What this task involves
Would you reproduce exactly the lines below from the one holding "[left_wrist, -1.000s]" through the one holding "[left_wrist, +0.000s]", inclusive, and no others?

(Record set)

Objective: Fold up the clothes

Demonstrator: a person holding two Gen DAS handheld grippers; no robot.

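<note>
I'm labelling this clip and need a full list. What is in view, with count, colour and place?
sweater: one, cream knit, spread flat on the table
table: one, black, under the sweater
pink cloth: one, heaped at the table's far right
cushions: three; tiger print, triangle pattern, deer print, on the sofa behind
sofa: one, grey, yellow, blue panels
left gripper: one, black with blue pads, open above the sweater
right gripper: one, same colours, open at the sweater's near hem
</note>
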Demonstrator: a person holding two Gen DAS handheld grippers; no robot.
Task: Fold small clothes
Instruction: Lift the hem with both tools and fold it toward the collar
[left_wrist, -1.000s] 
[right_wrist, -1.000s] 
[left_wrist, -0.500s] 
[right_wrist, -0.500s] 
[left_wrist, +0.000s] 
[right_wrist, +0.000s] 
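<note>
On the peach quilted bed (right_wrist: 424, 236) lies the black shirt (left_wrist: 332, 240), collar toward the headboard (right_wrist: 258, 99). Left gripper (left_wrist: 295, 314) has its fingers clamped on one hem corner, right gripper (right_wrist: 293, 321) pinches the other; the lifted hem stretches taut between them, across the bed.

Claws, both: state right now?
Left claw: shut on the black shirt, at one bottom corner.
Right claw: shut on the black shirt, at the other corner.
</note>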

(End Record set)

Your solution
[left_wrist, -1.000s] 
[right_wrist, -1.000s] 
[left_wrist, -0.500s] 
[right_wrist, -0.500s] 
[left_wrist, +0.000s] 

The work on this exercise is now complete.